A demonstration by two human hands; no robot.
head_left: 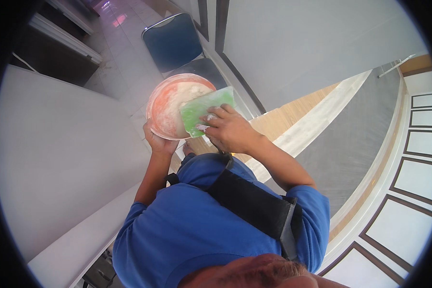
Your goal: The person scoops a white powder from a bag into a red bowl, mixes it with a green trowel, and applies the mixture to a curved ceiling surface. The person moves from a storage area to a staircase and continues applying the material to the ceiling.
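Observation:
My left hand [159, 140] is wrapped round the near left side of an orange bowl [162, 103] and holds it up in front of me. Whitish paste or powder [192, 91] lies in the bowl, and white smears coat its inner wall. A flat green plastic spreader [199, 106], streaked with white, is gripped in my right hand [231, 128]. Its left part reaches over the right side of the bowl, partly covering the contents. White residue sticks to my right fingers. The spreader's grip is hidden under that hand.
A dark blue chair [173, 43] stands just beyond the bowl. Grey-white walls rise at left [57, 153] and at far right [302, 43]. Pale floor tiles [125, 53] run into the distance. White panels with dark frames [403, 211] line the right.

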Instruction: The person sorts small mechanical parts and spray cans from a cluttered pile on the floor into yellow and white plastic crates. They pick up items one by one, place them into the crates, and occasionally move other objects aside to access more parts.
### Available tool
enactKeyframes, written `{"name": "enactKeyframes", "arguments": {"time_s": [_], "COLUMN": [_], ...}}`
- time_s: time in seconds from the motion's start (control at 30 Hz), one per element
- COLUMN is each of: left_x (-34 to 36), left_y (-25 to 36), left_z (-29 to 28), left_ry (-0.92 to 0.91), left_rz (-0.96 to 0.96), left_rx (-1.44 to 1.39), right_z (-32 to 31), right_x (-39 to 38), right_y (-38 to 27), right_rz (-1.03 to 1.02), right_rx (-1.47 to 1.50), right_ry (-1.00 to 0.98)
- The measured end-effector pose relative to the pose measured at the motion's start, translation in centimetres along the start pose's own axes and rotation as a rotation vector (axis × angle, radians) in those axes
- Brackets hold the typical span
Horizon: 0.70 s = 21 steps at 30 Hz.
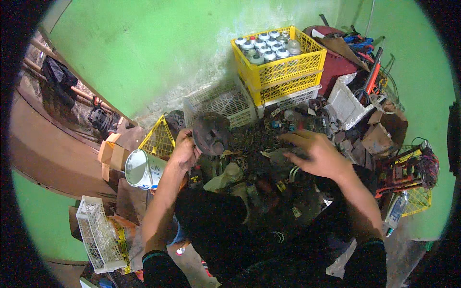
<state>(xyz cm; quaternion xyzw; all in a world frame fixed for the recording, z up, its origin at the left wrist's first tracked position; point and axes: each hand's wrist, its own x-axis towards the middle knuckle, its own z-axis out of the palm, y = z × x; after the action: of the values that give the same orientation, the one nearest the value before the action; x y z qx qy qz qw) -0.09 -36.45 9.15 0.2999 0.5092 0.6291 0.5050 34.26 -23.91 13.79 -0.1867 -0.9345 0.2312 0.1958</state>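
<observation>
My left hand (185, 146) grips a dark, dirty, rounded part with holes or bosses on its face (210, 133), held up at the middle of the view. My right hand (312, 151) is open, fingers apart and curved, over a cluttered heap of dark parts (259, 187). Small bottles or cans with blue tops (283, 126) lie just beyond that hand's fingertips. Whether the fingertips touch anything in the heap I cannot tell.
Yellow crates (281, 72) full of spray cans and a white crate (221, 103) stand by the green wall. A white bucket (144, 168), cardboard (108, 158) and another crate (101, 233) are left. Right are foam (343, 103), cartons (382, 134) and wired equipment (403, 170). A doorway with poles opens upper left.
</observation>
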Motion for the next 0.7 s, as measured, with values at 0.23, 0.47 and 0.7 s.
{"name": "enactKeyframes", "arguments": {"time_s": [0.23,0.47,0.7], "left_x": [-1.6,-0.4,1.8], "left_y": [0.1,-1.7,-5.2], "left_z": [12.1,13.7,2.8], "left_ry": [-0.070,-0.104,-0.386], "left_rz": [0.058,-0.054,-0.056], "left_rx": [-0.303,-0.248,-0.473], "right_z": [2.0,4.0,6.6], "right_x": [2.6,4.5,6.2], "right_y": [-1.1,1.9,-0.6], "right_rz": [-0.103,0.234,0.504], "right_rx": [0.502,0.823,0.989], "right_ry": [0.303,0.190,0.349]}}
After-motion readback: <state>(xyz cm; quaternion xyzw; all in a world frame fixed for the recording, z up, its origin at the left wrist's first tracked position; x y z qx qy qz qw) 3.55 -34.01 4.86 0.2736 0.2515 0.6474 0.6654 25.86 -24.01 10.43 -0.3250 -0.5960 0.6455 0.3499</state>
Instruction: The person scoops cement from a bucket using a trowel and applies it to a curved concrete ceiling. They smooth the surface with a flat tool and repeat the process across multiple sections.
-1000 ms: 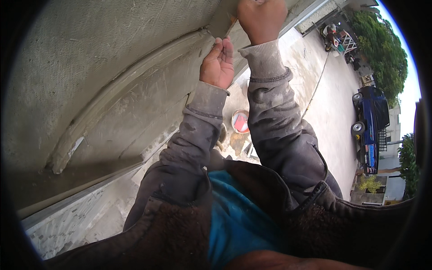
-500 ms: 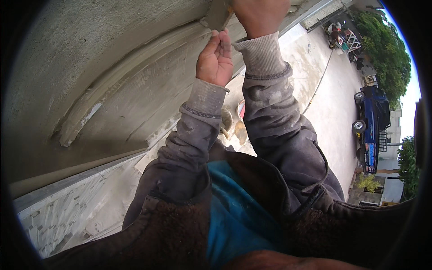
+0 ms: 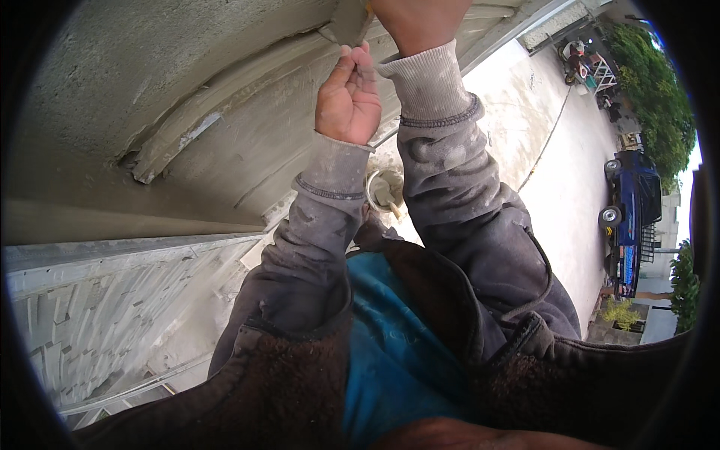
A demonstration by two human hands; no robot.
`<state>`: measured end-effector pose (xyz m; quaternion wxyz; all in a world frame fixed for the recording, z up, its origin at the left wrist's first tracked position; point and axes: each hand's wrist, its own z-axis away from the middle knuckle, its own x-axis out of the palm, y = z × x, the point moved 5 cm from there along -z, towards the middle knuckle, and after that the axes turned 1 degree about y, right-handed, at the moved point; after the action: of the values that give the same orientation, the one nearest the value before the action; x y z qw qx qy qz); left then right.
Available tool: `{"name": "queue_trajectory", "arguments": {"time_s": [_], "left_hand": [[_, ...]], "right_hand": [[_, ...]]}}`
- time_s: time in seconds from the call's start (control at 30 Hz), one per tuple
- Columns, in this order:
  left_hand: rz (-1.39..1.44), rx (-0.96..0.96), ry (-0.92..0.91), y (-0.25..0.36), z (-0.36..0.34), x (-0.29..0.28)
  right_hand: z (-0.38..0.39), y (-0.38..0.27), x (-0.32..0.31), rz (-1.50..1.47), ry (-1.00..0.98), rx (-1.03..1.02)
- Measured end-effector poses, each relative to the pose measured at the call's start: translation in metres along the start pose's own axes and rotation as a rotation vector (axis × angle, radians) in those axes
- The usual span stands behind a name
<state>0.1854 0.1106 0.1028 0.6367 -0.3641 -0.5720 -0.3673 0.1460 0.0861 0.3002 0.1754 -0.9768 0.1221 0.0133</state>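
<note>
My right hand (image 3: 424, 22) is at the top edge, its fingers mostly out of view, closed on a trowel with a flat, mortar-grey blade (image 3: 349, 24). The blade lies against a curved band of moulding (image 3: 247, 86) on the grey plastered wall. Just below the blade, my left hand (image 3: 349, 101) is palm up with its fingers stretched and slightly cupped. Its fingertips come close to the blade's lower edge; whether they touch it I cannot tell. Nothing shows in that palm.
A bucket (image 3: 373, 180) with grey mix and a handled tool stands below, between my forearms. Lower left is a wall with stone-like cladding (image 3: 97, 322). On the right, a dark blue truck (image 3: 634, 202), a motorcycle (image 3: 576, 64) and trees (image 3: 649, 90) border the pale concrete ground (image 3: 540, 157).
My view has shifted, so the moulding's lower end sits higher and the bucket shows more fully. Both hands and the trowel appear slightly further left, with their holds unchanged.
</note>
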Motion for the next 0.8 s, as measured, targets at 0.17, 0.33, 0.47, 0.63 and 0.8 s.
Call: {"name": "queue_trajectory", "arguments": {"time_s": [0.17, 0.33, 0.47, 0.63, 0.8], "left_hand": [[-0.010, 0.024, 0.014, 0.017, 0.012, -0.004], [-0.014, 0.059, 0.008, 0.040, 0.030, 0.001], [0.078, 0.020, -0.063, 0.047, 0.034, 0.002], [0.041, 0.070, -0.053, 0.067, 0.050, -0.002], [0.090, 0.106, -0.085, 0.085, 0.062, -0.001]], "right_hand": [[0.005, -0.026, 0.003, 0.030, -0.077, 0.045], [0.015, -0.045, 0.013, -0.025, -0.044, 0.028], [0.016, -0.057, 0.011, 0.002, -0.063, 0.041], [0.025, -0.065, 0.020, -0.052, -0.014, -0.027], [0.031, -0.093, 0.025, -0.013, -0.079, 0.031]]}}
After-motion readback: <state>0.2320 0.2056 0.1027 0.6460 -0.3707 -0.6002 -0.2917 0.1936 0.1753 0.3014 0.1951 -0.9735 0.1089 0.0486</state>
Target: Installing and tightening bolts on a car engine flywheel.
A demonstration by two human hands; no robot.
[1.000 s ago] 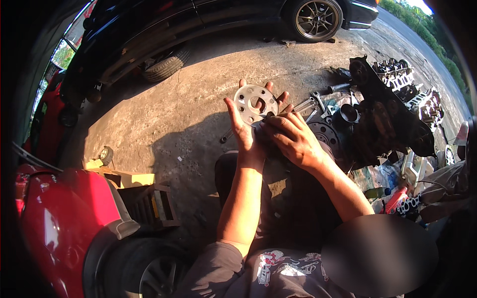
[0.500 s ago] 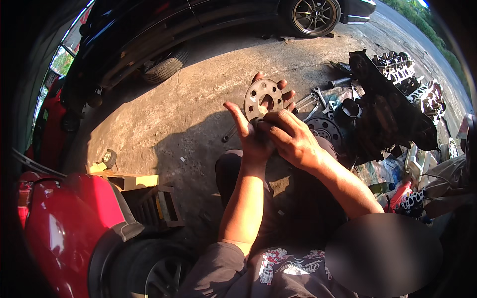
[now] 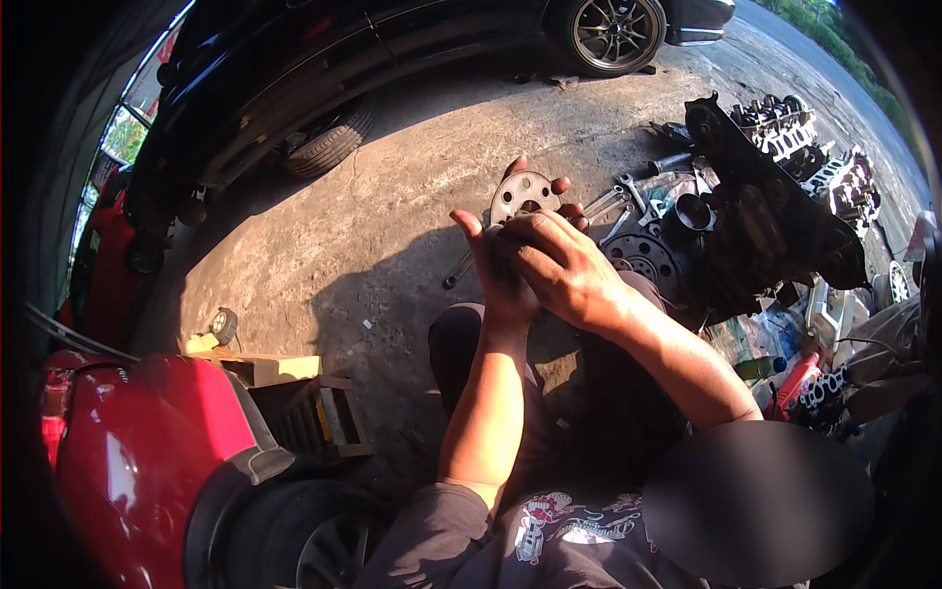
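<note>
I have a round metal plate (image 3: 519, 194) with a ring of holes cradled in my left hand (image 3: 500, 270), fingers curled up behind its rim and thumb raised at the left. My right hand (image 3: 564, 265) is closed over the plate's lower part, covering much of it; whatever its fingers pinch there is dark and hidden. Just right of my hands, a larger dark holed disc (image 3: 638, 255) lies on the ground, with several wrenches (image 3: 623, 196) above it. Another tool (image 3: 459, 267) lies left of my left hand.
A dark engine assembly (image 3: 756, 196) with cylinder heads (image 3: 839, 196) occupies the right. A black car (image 3: 373, 59) and loose tyre (image 3: 329, 142) are behind. A red car body (image 3: 147, 432) and cardboard box (image 3: 270, 366) are at left; bottles and parts (image 3: 800, 378) lie right.
Both hands and the plate have shifted right since a second ago. Latest, they dropped slightly, and my right hand has moved further over the plate, hiding more of it.
</note>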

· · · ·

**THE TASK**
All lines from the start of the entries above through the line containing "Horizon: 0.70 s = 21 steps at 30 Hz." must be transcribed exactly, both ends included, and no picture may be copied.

**RESPONSE BELOW**
A demonstration by two human hands; no robot.
head_left: 
Your goal: The person scoops a white powder from a bag into a red bowl, mixes it with a green trowel, and applies the mixture to a curved ceiling surface. The person moves from a storage area to a staircase and continues applying the material to the ceiling.
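Observation:
My left hand [159, 140] is wrapped round the near left side of an orange bowl [162, 103] and holds it up in front of me. Whitish paste or powder [192, 91] lies in the bowl, and white smears coat its inner wall. A flat green plastic spreader [199, 106], streaked with white, is gripped in my right hand [231, 128]. Its left part reaches over the right side of the bowl, partly covering the contents. White residue sticks to my right fingers. The spreader's grip is hidden under that hand.
A dark blue chair [173, 43] stands just beyond the bowl. Grey-white walls rise at left [57, 153] and at far right [302, 43]. Pale floor tiles [125, 53] run into the distance. White panels with dark frames [403, 211] line the right.
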
Instruction: The person sorts small mechanical parts and spray cans from a cluttered pile on the floor into yellow and white plastic crates. They pick up items one by one, place them into the crates, and occasionally move other objects aside to access more parts.
### Available tool
enactKeyframes, written `{"name": "enactKeyframes", "arguments": {"time_s": [_], "COLUMN": [_], ...}}`
- time_s: time in seconds from the motion's start (control at 30 Hz), one per element
- COLUMN is each of: left_x (-34 to 36), left_y (-25 to 36), left_z (-29 to 28), left_ry (-0.92 to 0.91), left_rz (-0.96 to 0.96), left_rx (-1.44 to 1.39), right_z (-32 to 31), right_x (-39 to 38), right_y (-38 to 27), right_rz (-1.03 to 1.02), right_rx (-1.47 to 1.50), right_ry (-1.00 to 0.98)
- The measured end-effector pose relative to the pose measured at the motion's start, translation in centimetres along the start pose's own axes and rotation as a rotation vector (axis × angle, radians) in those axes
- Brackets hold the typical span
Horizon: 0.70 s = 21 steps at 30 Hz.

There is nothing further to this answer.